Reversing the process takes a bit longer, because you’ve got to be so cautious when removing an outer garment that you don’t touch an inner garment, and then the whole showering process afterwards takes a bit of time.
My pathogen is resistant to UV light, but our BL3 lab suite is set up so that you can remotely regulate UV lights to decontaminate a room for agents that are susceptible to UV irradiation. We also have UV lights in the biosafety cabinets, but even our biosafety officer said that those are useless. I doubt that people working with ebola are subjected to UV light as the intensity would probably be so high that frequent exposure would result in melanoma. This is just a guess on my part, though. I know ebola is highly susceptible to UV irradiation so perhaps even a very low intensity would kill it?

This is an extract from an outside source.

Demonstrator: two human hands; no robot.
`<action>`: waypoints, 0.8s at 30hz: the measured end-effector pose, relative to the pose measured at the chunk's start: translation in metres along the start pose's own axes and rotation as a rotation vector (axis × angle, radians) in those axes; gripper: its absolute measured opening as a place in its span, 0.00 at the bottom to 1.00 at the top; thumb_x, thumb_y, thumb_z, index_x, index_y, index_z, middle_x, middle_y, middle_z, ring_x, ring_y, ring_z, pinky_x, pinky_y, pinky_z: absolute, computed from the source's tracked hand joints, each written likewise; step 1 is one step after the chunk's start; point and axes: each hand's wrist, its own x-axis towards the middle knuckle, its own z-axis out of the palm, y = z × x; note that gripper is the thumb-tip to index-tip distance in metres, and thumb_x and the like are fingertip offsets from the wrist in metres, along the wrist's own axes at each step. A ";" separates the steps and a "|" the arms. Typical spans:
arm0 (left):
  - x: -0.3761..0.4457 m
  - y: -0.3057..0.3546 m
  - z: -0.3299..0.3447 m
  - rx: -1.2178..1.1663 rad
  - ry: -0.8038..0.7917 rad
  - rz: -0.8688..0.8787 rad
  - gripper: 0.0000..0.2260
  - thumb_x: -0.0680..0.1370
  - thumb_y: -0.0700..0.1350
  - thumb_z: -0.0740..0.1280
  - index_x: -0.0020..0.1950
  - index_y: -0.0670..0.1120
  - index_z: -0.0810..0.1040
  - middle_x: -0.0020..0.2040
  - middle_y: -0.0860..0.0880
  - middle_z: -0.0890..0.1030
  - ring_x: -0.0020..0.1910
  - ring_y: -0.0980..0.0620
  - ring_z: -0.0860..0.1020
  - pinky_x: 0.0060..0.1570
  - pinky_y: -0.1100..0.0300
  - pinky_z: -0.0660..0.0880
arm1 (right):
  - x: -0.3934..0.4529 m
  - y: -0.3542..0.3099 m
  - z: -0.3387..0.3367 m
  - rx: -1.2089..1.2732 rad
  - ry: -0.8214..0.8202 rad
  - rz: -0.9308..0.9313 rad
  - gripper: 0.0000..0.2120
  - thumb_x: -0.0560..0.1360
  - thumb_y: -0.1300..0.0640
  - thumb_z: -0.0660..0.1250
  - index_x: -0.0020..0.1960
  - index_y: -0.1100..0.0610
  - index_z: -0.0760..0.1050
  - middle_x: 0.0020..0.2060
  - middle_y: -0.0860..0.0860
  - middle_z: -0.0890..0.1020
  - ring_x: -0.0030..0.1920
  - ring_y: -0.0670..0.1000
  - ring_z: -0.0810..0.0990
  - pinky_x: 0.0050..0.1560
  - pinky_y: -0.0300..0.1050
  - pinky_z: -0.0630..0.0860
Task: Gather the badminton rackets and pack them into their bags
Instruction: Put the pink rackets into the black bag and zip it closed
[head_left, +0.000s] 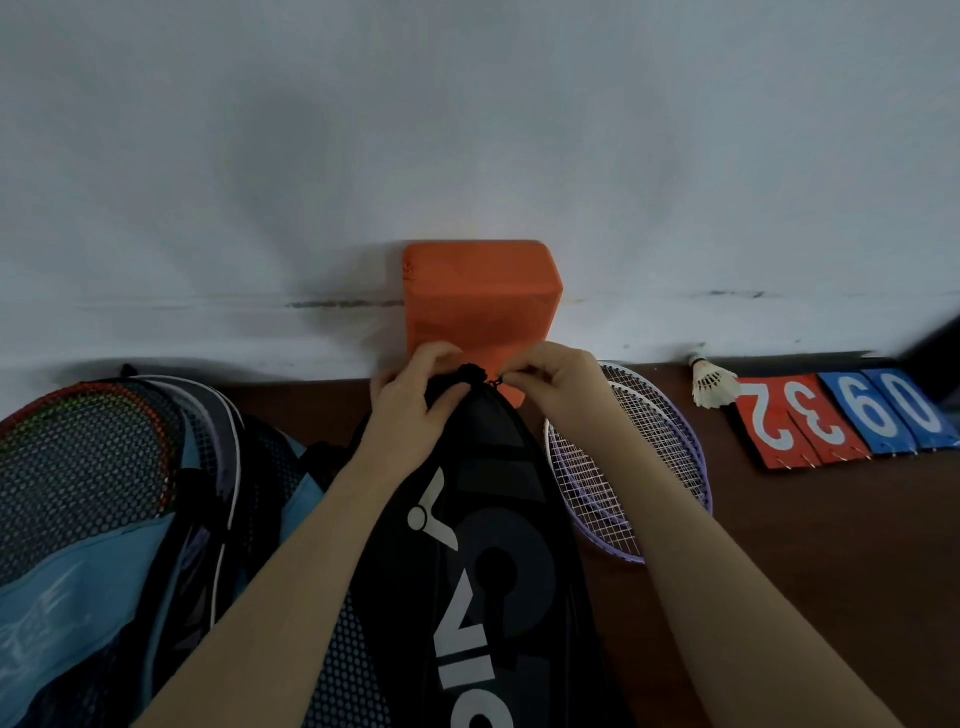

While ebola is not spread through inhalation, there is the risk that aerosolization could spread the virus to other surfaces, not that this would pose a risk even if the suit was torn, due to the airflow out of the suit. Ebola doesn’t live long on fomites, but every surface should be treated as if it’s a potential source of exposure. When you’re wearing a respirator, goggles, and several layers of clothing, you get hot and sweaty, really, really hot and sweaty. I am guessing that if she touched her face while removing her suit, the virus was transported to her eyes or mouth by her perspiration.
Our lab suite has a series of HEPA filters that filter the air before it’s released to the environment. We have a reservoir that captures water from the showers and sinks and everything is chlorinated before release. Waste waters are also subjected to UV irradiation as they travel through the pipes to the reservoir, but our organism is resistant to UV. All of our other wastes get autoclaved and then sent to a biomedical waste facility where they’re incinerated. Once a year, or when needed to remove a piece of equipment or to decontaminate after a spill, the lab undergoes sterilization with vaporized hydrogen peroxide. At this time, the HEPA filters are replaced, biosafety cabinets are recertified, and an inventory of all of the equipment is done. Walls are also repainted at this time. The decontamination process takes three days and replacing all of the filters and doing everything else takes about three weeks. Our most recent decontamination was done to remove a -80 freezer that broke down. The really horrible thing about that is that it occurred just a couple of weeks after we’d been able to reopen the labs after the annual decontamination.
I don’t think this would do a lot of good, because it would take just seconds after infection before the organism entered your bloodstream. What we’re advised to do is to immediately milk the wound and to keep milking it at least 15 minutes. This reduces some of the risk, as you’re trying to reverse the flow of blood; instead of recirculating, the blood gets expelled. I don’t know how well this actually works and hopefully never will have cause to find out. We work on a buddy system, so that nobody is ever, under any circumstances, alone in the lab. If you’re stuck, while you’re milking the wound, your buddy is supposed to call our biosafety office and they’ll send someone to assist. Someone who shares our lab suite recently got stuck with a needle that had been used to infect a mouse with TB. She had to get a TB test and will be getting one each month for the next few months.